Now it would be her who needed a quick visit to the medical center… and become the target of gossip, she realized with a nervous giggle and budding tears.

Several guards were by her side helping her and asking about what had happened. Paty didn’t know how to respond. She was still a bundle of nerves, and her knees trembled because of the adrenaline.

Someone had pushed her, and she had no idea who it had been, nor why. With so many onlookers present…

Well, if she had been looking at the hallway, probably she wouldn’t have been taken by surprise in the first place.

So, while she decided how to respond to the uncomfortable question without sounding like an idiot, suicidal, or attracting more attention than she could handle, she took refuge in silence. She flapped her wings a couple of times to settle her feathers, and folded them back inside the erolas.

“Paty!” she heard Annie’s unmistakable voice. Her friend was about to take her hand to help her to her feet, when she saw the blood on her arm. Next, dizziness took over the greenhead, who stumbled and found support on a column.

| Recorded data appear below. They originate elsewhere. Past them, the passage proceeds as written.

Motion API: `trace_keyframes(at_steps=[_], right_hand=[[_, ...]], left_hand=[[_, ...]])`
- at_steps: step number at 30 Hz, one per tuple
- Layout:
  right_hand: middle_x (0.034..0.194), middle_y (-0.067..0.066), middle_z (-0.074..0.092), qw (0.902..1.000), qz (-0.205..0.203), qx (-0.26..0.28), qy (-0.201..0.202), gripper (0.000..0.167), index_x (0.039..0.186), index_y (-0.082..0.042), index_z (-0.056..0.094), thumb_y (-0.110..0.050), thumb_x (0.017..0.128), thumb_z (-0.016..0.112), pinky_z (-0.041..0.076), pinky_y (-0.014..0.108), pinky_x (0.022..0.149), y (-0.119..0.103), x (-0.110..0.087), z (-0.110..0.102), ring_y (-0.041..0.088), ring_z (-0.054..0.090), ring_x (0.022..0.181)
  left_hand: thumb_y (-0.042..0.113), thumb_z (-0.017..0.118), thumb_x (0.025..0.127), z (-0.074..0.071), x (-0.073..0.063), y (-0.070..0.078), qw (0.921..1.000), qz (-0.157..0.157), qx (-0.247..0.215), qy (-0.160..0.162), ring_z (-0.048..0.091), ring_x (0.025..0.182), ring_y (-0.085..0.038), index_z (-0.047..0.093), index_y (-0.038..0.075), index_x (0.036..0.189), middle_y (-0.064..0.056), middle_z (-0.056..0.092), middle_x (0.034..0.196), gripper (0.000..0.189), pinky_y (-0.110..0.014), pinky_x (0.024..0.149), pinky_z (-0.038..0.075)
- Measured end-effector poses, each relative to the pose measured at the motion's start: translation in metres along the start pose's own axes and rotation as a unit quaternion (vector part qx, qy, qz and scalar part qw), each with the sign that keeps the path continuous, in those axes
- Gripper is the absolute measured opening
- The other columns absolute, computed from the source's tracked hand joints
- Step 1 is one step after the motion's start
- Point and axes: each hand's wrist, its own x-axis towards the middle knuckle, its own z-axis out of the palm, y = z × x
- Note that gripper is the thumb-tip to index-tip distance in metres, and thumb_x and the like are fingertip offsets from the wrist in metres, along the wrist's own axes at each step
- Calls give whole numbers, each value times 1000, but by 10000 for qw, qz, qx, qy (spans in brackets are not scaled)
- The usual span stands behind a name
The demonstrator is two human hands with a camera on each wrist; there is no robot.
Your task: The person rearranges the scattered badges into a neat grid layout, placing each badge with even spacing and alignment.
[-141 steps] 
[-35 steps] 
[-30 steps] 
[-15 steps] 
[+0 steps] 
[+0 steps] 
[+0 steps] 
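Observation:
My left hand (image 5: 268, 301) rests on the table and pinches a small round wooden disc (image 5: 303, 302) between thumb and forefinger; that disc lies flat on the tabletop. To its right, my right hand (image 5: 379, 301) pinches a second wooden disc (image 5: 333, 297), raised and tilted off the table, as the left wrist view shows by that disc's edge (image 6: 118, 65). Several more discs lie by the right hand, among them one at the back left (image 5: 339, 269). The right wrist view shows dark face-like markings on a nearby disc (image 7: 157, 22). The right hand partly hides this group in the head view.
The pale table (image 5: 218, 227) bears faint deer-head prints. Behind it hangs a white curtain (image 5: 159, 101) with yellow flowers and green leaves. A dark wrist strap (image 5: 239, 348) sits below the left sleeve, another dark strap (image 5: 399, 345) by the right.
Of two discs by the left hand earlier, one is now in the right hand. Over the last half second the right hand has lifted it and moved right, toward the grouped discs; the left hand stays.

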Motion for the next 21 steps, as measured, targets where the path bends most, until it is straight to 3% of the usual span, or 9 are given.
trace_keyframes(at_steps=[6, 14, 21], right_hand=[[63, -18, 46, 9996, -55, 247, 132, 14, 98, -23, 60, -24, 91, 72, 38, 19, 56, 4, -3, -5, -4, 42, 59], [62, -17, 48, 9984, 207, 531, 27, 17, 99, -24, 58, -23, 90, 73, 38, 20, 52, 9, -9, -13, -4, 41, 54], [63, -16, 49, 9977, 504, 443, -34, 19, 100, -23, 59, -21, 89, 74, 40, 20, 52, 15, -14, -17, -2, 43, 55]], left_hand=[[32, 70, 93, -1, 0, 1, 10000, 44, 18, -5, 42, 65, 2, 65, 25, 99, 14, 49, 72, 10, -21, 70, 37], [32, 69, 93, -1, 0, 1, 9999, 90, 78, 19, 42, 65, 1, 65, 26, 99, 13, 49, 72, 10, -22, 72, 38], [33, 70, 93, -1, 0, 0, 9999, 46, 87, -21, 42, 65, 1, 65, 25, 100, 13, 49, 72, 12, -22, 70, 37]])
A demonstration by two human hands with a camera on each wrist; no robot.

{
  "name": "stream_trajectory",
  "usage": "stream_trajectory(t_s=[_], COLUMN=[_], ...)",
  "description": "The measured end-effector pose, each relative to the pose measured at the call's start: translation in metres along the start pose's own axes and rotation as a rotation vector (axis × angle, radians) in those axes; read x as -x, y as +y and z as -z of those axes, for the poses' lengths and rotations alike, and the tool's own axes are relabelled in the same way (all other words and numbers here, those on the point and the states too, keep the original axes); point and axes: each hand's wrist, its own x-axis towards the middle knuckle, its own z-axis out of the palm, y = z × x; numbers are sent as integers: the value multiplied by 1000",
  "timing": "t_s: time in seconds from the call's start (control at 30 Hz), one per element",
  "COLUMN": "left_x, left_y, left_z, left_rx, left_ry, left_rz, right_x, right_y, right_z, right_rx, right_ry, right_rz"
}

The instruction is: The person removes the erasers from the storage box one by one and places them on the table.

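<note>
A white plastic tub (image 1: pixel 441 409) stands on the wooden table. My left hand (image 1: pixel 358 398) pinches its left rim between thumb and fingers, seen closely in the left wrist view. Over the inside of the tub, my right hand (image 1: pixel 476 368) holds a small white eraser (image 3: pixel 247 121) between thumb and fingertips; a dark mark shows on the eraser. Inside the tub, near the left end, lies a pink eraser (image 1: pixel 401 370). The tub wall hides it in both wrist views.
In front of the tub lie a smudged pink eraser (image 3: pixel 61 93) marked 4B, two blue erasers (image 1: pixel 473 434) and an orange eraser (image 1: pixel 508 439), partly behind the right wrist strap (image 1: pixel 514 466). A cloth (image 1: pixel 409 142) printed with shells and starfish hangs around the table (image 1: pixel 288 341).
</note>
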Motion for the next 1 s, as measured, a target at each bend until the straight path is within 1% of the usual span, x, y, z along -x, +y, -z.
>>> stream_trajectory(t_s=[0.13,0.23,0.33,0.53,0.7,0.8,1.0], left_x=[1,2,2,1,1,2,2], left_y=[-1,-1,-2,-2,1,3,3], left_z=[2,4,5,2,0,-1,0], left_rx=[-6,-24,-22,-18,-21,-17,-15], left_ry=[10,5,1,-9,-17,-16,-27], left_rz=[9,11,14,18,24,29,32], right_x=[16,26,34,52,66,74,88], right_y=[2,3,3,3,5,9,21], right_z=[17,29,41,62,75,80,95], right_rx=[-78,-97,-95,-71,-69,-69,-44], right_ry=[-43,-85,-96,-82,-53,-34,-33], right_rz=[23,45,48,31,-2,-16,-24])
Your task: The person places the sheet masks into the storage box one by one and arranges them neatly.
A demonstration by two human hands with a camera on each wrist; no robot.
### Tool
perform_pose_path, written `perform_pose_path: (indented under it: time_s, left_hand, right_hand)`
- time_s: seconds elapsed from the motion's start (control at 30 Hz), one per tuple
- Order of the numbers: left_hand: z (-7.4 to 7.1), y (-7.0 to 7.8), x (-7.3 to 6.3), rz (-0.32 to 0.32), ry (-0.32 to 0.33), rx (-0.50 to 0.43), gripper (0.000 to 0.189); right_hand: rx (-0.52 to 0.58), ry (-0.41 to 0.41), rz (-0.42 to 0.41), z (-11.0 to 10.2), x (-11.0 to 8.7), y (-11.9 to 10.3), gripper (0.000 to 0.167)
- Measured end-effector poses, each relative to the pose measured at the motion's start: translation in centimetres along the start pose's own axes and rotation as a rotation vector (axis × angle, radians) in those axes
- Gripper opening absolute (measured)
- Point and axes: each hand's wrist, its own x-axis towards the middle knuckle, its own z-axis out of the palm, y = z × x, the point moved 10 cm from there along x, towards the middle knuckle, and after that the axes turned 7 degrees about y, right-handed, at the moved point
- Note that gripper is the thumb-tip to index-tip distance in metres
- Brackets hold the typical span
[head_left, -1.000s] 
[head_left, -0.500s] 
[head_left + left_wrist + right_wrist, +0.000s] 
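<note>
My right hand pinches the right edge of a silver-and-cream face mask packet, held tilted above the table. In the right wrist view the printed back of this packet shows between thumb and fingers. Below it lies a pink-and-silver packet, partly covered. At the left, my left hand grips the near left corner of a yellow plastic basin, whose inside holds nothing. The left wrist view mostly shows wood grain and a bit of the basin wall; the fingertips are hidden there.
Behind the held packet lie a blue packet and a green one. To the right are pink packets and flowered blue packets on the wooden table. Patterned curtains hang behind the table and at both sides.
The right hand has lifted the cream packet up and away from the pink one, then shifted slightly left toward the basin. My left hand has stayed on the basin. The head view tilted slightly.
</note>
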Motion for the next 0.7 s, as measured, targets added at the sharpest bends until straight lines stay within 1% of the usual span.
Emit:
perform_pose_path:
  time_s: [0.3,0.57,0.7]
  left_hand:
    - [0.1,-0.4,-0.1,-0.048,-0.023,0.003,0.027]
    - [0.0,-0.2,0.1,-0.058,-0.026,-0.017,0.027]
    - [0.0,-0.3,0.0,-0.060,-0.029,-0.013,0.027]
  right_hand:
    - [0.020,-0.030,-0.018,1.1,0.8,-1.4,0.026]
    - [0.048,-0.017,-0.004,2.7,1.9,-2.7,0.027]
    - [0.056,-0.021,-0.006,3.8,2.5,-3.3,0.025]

It’s barely a scratch! Paty didn’t want to imagine what would have happened if Annie had fallen instead of her. Her friend was practically hemophobic. If she saw blood, she got inevitably dizzy, even if it was fake blood on television. Would she ever get over witnessing the unfortunate episode where her mother had almost bled to death, due to the torn placenta that took her real baby sister?

***

William arrived a second later, inspected Paterinet from head to toe, and turned around without a word, in search of the Queen. Knowing Paty the way he did, he was convinced the fall was not an accident. Someone had tried to send a warning to the Obriens. Either that, or they had tried to rule out that her great grandniece was not, in fact, the Princess.